Every time I see another Whitechapel record, there’s a pervasive thought that this is the one, that the band has finally produced an album that is cohesive and addictive and powerful. These are the things that Whitechapel has long been capable of, but the delivery has always missed the bullseye by at least a little, seemingly concentrating on the third of those qualities and less so on the other two. Each album seems to see the band get a little closer to breaking through, but they’ve yet to get there. Hope springs eternal however, and so here we go again with “Mark of the Blade.”
Cutting directly to the heart of the matter, the story for this new record is different, but only in that it is a new permutation of the complication listed above. The power is intact, but it is also pervasive, exploding out of every pore of every track of the record, including in places where the band might have been better served by a change of pace. This hardly comes as a surprise, and fans will cry ‘well, what did you expect?’ and there’s legitimacy to that, but Whitechapel still possesses the talent to be more than this.
Listen to the middle section of “Elitist Ones.” That break in the middle where the rhythm slows and the harsh sounds fade away? That could have been the start of a truly captivating bridge, but instead, the pedal instantly goes back down to the metal and we’re thrashing about death throes again. Capable for what it is, but an opportunity missed, surely.
Same goes for “Bring Me Home” the album’s requisite ‘slow’ song. The softer vocals here are an unexpected change of pace, which makes one practically beg for a full-sail exploration of where this strait may lead, but it’s not to be, as the band, almost out of a sense of obligation, slams back into a concussion of a chorus, leaving the listener wondering what could have been.
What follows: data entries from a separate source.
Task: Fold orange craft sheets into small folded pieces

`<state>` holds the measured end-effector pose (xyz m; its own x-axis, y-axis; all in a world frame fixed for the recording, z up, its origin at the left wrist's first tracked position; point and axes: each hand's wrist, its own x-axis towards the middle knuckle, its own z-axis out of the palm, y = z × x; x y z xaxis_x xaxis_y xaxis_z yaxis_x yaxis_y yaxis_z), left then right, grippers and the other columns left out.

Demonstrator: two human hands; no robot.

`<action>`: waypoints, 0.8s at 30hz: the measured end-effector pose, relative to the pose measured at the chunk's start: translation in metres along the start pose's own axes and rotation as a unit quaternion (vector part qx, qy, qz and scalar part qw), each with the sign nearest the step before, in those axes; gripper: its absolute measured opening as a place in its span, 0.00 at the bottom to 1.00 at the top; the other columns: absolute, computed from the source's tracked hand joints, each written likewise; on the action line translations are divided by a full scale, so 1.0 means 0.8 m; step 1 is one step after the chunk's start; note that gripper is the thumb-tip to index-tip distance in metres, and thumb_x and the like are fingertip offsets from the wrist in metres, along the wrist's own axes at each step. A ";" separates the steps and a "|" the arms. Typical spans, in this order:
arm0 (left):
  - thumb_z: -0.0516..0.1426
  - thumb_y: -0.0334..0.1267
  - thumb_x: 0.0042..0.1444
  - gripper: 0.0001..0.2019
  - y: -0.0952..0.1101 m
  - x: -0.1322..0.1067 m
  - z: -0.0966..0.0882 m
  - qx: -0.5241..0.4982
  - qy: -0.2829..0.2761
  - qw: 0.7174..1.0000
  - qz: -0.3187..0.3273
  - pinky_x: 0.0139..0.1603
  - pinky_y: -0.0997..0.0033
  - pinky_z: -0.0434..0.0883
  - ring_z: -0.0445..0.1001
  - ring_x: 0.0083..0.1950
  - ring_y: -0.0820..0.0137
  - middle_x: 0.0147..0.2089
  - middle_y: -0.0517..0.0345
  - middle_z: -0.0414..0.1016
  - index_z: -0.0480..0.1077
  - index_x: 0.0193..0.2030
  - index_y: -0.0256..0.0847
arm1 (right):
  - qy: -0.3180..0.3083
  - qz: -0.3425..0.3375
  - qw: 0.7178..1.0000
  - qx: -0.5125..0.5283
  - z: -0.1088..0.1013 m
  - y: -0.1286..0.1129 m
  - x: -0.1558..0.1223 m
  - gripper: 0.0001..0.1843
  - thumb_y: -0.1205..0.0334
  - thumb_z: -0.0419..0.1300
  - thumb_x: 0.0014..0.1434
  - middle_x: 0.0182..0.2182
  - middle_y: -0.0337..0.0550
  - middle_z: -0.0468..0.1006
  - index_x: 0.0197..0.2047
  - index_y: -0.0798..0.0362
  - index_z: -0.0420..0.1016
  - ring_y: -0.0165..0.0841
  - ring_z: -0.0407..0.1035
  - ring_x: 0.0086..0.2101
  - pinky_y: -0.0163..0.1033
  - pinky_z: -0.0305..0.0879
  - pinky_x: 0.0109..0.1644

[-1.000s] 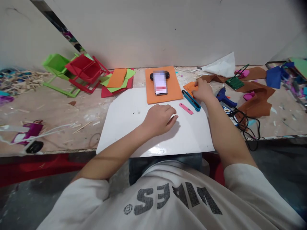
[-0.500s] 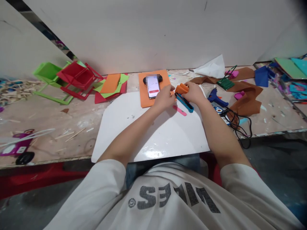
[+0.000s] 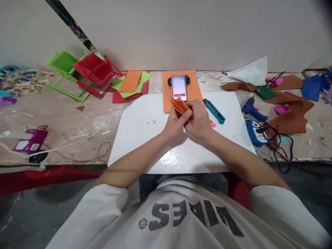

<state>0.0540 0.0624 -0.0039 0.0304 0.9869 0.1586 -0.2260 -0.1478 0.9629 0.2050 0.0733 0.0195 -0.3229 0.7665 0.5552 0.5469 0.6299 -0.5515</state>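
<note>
Over the white board (image 3: 145,138), my left hand (image 3: 175,122) and my right hand (image 3: 198,119) come together around a folded piece of orange paper (image 3: 179,105). Several layered folds show at its upper left end; the rest is partly hidden by my fingers. Both hands are closed on it. A blue box cutter (image 3: 214,111) lies just right of my right hand. Partly covered by that hand is a pink strip (image 3: 212,123). Beyond my hands a phone (image 3: 179,88) leans on a dark stand upon an orange sheet (image 3: 167,97).
Green (image 3: 63,65) and red miniature chairs (image 3: 94,71) stand at the back left, beside stacked coloured sheets (image 3: 131,83). A purple device with a white cord (image 3: 32,140) lies front left. To the right are a blue glue gun (image 3: 252,109), black cable (image 3: 278,138) and brown scraps (image 3: 293,114).
Both hands have moved left and nearer to me with the orange paper, away from the box cutter, and closed together around it. The camera view has shifted somewhat.
</note>
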 end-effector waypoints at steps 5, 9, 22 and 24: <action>0.78 0.76 0.57 0.39 0.015 -0.003 -0.007 -0.034 -0.026 0.999 -0.019 0.59 0.54 0.89 0.88 0.59 0.57 0.58 0.50 0.85 0.76 0.59 0.50 | -0.044 -0.016 0.999 0.023 -0.014 0.018 -0.001 0.29 0.50 0.69 0.70 0.59 0.55 0.83 0.71 0.38 0.71 0.59 0.78 0.57 0.72 0.81 0.61; 0.79 0.76 0.55 0.40 0.027 -0.001 -0.006 -0.058 -0.040 0.997 -0.031 0.56 0.53 0.88 0.88 0.57 0.56 0.57 0.49 0.85 0.77 0.59 0.50 | -0.069 -0.038 0.995 0.058 -0.027 0.028 0.003 0.39 0.27 0.67 0.73 0.62 0.59 0.81 0.76 0.39 0.69 0.62 0.77 0.60 0.76 0.80 0.65; 0.75 0.58 0.65 0.22 0.028 -0.010 -0.007 -0.119 -0.053 0.988 -0.081 0.44 0.60 0.81 0.82 0.43 0.62 0.42 0.57 0.79 0.76 0.51 0.47 | -0.030 0.014 0.998 0.044 -0.017 0.020 -0.005 0.22 0.42 0.57 0.83 0.58 0.56 0.83 0.69 0.43 0.72 0.54 0.81 0.54 0.66 0.83 0.60; 0.78 0.65 0.63 0.29 0.028 -0.013 -0.002 -0.118 -0.053 0.989 -0.071 0.45 0.60 0.82 0.83 0.44 0.63 0.43 0.57 0.80 0.76 0.53 0.47 | -0.025 -0.001 0.999 0.023 -0.011 0.021 -0.012 0.21 0.49 0.59 0.80 0.57 0.55 0.83 0.70 0.45 0.70 0.54 0.81 0.51 0.62 0.83 0.53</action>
<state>0.0467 0.0492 0.0153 0.1783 0.9822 0.0591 -0.4323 0.0242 0.9014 0.2239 0.0753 0.0103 -0.3623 0.7697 0.5256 0.5098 0.6358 -0.5796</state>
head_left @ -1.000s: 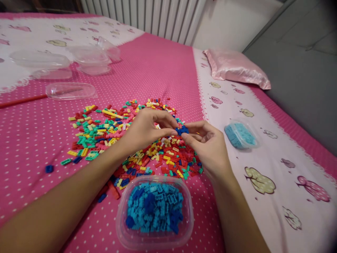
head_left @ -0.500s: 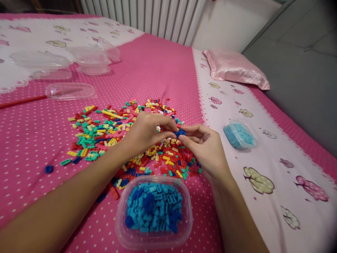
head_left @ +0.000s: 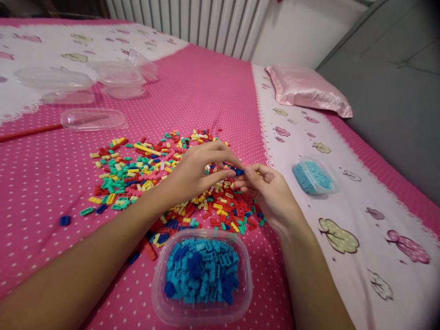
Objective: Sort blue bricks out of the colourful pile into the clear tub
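Observation:
A heap of small coloured bricks (head_left: 137, 174) lies on the pink dotted bedspread (head_left: 192, 91). Above its right side my left hand (head_left: 195, 172) and my right hand (head_left: 268, 195) meet, both pinching a small dark blue brick (head_left: 239, 172) between their fingertips. Close to me stands a clear plastic tub (head_left: 202, 311) filled with light and dark blue bricks. A smaller clear tub with light blue bricks (head_left: 314, 176) sits to the right of my right hand.
Several clear containers and lids (head_left: 92, 119) lie at the far left, beside a red stick (head_left: 27, 133). A pink pillow (head_left: 305, 89) rests at the back right, a grey sofa (head_left: 395, 91) beyond it. A lone blue brick (head_left: 64, 220) lies at the left.
Both hands have stayed together over the heap, fingers shifting on the blue brick. The brick shows less now, mostly covered by the fingertips.

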`<move>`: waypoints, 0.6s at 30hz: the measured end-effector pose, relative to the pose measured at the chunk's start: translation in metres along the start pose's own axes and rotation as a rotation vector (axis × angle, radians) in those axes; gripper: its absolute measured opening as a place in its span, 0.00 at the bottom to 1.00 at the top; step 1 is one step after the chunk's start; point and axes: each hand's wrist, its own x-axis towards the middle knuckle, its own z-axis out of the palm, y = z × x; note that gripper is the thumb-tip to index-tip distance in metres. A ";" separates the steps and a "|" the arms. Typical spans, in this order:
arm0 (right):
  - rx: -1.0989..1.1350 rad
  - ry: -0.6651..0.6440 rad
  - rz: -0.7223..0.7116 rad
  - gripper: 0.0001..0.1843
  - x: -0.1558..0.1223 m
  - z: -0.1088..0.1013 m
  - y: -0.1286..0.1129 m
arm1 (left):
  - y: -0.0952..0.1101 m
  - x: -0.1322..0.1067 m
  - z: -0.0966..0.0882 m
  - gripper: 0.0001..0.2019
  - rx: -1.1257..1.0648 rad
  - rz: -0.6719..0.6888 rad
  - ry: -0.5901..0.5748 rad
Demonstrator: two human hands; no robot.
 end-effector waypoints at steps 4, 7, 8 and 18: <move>-0.003 -0.023 0.011 0.18 -0.001 0.002 0.001 | -0.001 0.001 0.000 0.05 -0.007 0.039 0.009; -0.010 -0.039 0.021 0.19 -0.002 0.003 0.001 | 0.000 0.001 0.000 0.03 -0.049 0.008 0.012; -0.009 -0.041 0.030 0.19 -0.002 0.003 0.001 | 0.000 0.002 -0.001 0.03 -0.062 -0.002 0.011; -0.011 -0.031 0.095 0.24 -0.002 0.004 -0.002 | 0.004 0.002 -0.002 0.03 -0.109 -0.098 -0.030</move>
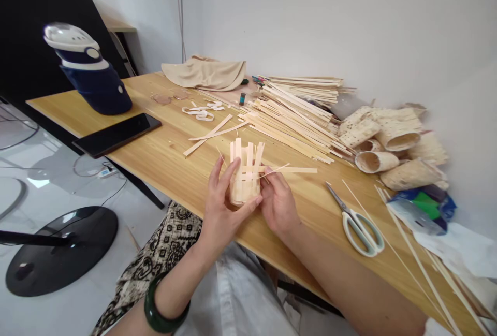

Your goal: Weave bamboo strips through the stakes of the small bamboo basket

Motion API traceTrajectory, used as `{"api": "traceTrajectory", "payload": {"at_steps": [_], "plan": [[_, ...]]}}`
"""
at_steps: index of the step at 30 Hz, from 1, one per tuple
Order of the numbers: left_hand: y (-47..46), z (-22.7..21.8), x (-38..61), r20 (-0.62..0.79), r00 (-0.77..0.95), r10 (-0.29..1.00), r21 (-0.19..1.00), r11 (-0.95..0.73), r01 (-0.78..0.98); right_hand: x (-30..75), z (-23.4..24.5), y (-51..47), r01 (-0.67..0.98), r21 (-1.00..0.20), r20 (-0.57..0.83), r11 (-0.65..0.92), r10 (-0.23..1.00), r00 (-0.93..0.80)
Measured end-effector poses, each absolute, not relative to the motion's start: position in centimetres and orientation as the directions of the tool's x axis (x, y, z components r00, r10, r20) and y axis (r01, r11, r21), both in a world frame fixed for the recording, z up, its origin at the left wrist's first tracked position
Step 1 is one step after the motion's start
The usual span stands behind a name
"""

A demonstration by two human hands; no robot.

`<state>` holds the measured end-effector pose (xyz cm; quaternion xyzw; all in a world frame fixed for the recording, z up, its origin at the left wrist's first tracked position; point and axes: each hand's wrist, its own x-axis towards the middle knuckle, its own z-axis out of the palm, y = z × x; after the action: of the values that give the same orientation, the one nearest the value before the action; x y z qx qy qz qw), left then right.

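Left hand [222, 210] and right hand [278, 204] flank the basket [245, 187].

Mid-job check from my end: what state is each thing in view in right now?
Woven piece: partly woven, strip ends standing free
Left hand: clasped around the woven piece
Right hand: curled at the piece's right side, grip partly hidden
Scissors: closed, lying flat
Phone: lying flat, unlit
Bottle: standing, capped
White ribbon: loosely bunched
Spool: upright
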<state>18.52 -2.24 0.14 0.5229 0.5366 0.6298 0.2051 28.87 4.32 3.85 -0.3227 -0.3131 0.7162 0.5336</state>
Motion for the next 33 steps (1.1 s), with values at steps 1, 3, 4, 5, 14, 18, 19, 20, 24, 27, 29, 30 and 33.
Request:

Part of the complication with “Mark of the Blade” is that the signal-to-noise ratio is very much askew, washing the audience over and over again with distorted noise and pugilistic beats, relentless in repetition. The guitar intro and subsequent riff of “Venomous” shows the promise of some artistic riffing, but is completely buried within the mix, lost in the noise of the smashing and banging.
Now, the bright side – if the listener is looking for death metal and/or death core in the usual sense, than this new record has everything you would want to hear. Much in the pattern of Whitechapel’s history, this album sticks to the formula, executing all the tenets of their chosen idiom with flawless precision. It’s heavy, it’s got riffs, it’s angry, it’s making a point and taking on social commentary, even going so far as to call out those with ‘elitist’ metal tastes. So those checkmarks are all clicked off and present. “A Killing Industry” is probably the record’s best moment, calling to mind those best days of death metal in the Napalm Death school, a combination of threatening guitars and volatile vocals that run way past the margins.
Still, the promise of Whitechapel seems to as yet remain unattained, dancing again just over the horizon, just far enough out of reach to be frustrating. The moments of careful pacing on “__” represent another piece of the puzzle falling into place, so the progress is there, even if the promise is still slightly unfulfilled.